Constraint-Driven Vibe Coding
Measuring AI-generated code beyond speed through a Laravel importer benchmark.
Laravel Artisan · CSV importer · 930 benchmark rows · VCPRI scorecard
Abstract
Vibe Coding is often sold as a speed story: how quickly an AI tool can turn a prompt into code that runs. That is the least interesting measurement. Fast code can still be wrong, expensive, fragile, or unsafe.

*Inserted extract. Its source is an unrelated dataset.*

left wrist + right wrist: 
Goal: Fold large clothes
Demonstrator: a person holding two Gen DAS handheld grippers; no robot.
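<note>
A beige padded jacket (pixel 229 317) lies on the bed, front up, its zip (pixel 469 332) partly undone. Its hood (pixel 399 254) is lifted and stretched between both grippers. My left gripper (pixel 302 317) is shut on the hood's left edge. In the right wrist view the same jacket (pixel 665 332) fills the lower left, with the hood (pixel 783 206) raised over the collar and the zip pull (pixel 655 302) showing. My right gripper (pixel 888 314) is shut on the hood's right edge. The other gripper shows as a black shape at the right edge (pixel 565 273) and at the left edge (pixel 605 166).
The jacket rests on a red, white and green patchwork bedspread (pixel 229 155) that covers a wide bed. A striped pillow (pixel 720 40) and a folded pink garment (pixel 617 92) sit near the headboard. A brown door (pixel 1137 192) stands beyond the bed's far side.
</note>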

This study treats Vibe Coding as an engineering problem. It asks what happens when generated code is judged by production constraints instead of first-run success. The case study is a Laravel product CSV importer tested against a fixed benchmark dataset derived from real Amazon product data.
The Claim
The danger in AI-generated code is not that it can be bad. Developers could write bad code long before AI entered the room. The new danger is that generated code can look complete before it has proved anything.

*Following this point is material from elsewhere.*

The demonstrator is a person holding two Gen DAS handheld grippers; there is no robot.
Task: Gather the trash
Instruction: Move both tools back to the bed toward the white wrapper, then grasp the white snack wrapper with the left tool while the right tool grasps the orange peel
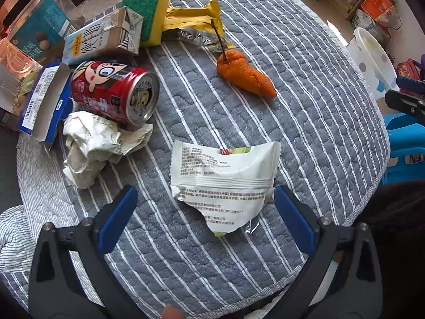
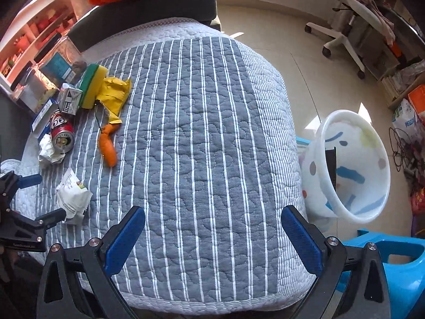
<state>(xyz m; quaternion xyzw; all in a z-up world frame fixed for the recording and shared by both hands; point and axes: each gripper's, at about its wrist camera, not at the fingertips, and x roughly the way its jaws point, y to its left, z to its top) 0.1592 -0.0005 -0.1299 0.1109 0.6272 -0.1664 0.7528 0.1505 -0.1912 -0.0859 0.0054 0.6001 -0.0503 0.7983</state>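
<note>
A grey striped quilt (image 1: 305, 85) covers the table. The left gripper (image 1: 205, 204) hovers with fingers spread wide on either side of a torn white wrapper (image 1: 225, 170) lying flat on the quilt. Beyond the wrapper lie an orange peel (image 1: 245, 75), a red can (image 1: 117, 91) and crumpled paper (image 1: 93, 143). The right gripper (image 2: 212, 226) hangs wide open and empty over bare quilt, near a white bin (image 2: 353, 164) beside the quilt's edge.

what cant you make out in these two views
- Red can: contents, left wrist view, dark opening.
- White bin: bottom, right wrist view, its own wall hides it.
- Torn white wrapper: front face, lying print-side up.
- Clear jars: cut by the left edge.
</note>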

A demo importer may read a CSV, insert products, and print a friendly summary. Production asks colder questions: Did it reject broken rows? Did it avoid loading the whole dataset into memory? Did it turn one import into thousands of queries? Did it leave enough evidence to debug supplier data next week?
Most public discussion around AI coding is too confident for the evidence it shows. One side says AI is already better than most programmers. Another side says AI code is disposable junk. Both arguments are usually built from impressions: a screen recording, a surprising completion, a broken function, or a personal workflow story. Those examples may be useful, but they are not measurement.
This benchmark asks a smaller question: does a generated importer behave better when the prompt contains the constraints a production engineer would normally carry in their head?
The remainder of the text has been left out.